Meteorologists and representatives of the U.N. Development Programme (UNDP) warned this week that climate change is already happening in Costa Rica, citing extreme weather and its subsequent effects, from health problems to rat infestations.

“It would be an error to think that climate change will only affect future generations. Today in Costa Rica, we are already starting to feel the effects,” said José Manuel Hermida, the program’s representative in Costa Rica, during a conference in San José.

Hermida rattled off a list of gloom-and doom predictions if countries don’t initiate efforts to cut the emission of greenhouse gases, including a five-degree-Celsius increase in temperature and a rise of global sea levels by as much as one meter.

Roberto Villalobos, climate change specialist for the National Meteorological Institute (IMN), warned of the possibility of extended droughts along the Pacific slope – an area already parched during the summer dry season. About 3.5 million Ticos depend on water from that region, he said.

Villalobos also warned of the potentially serious effects on electricity generation.

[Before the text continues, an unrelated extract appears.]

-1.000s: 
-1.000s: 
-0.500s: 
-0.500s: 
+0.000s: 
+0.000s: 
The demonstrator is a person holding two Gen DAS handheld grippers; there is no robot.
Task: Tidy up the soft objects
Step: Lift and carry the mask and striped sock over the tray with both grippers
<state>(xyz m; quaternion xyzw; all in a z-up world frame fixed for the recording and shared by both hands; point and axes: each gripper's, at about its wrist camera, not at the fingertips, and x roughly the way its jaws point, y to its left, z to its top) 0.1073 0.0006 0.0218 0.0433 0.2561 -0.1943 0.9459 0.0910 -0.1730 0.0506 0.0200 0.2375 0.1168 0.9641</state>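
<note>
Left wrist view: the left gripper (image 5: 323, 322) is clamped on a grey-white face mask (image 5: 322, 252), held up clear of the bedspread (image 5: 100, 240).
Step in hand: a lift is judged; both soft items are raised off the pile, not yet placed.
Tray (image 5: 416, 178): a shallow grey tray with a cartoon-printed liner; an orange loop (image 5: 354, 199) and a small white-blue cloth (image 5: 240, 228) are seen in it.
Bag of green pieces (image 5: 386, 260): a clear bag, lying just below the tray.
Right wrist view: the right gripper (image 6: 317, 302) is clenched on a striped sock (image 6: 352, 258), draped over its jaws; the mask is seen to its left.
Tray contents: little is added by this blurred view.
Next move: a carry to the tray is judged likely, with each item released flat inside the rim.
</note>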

Water, he said, is Costa Rica’s “petroleum.”

Villalobos and Hermida also spoke of potential health risks caused by more variable and warmer weather, including the spread of mosquito-borne viruses, such as dengue fever and malaria, to higher altitudes.

“These were once considered lowland diseases,”Villalobos said. “Now we are seeing them in the higher regions of the Central Valley.”

Incidence of skin cancer has also gone up 33% in women and 43% in men over the past 10 years, he said.

Extended rains this year drove field rats out of caves and holes in the ground and into people’s homes, yet another example of the effects of unpredictable weather, said Villalobos.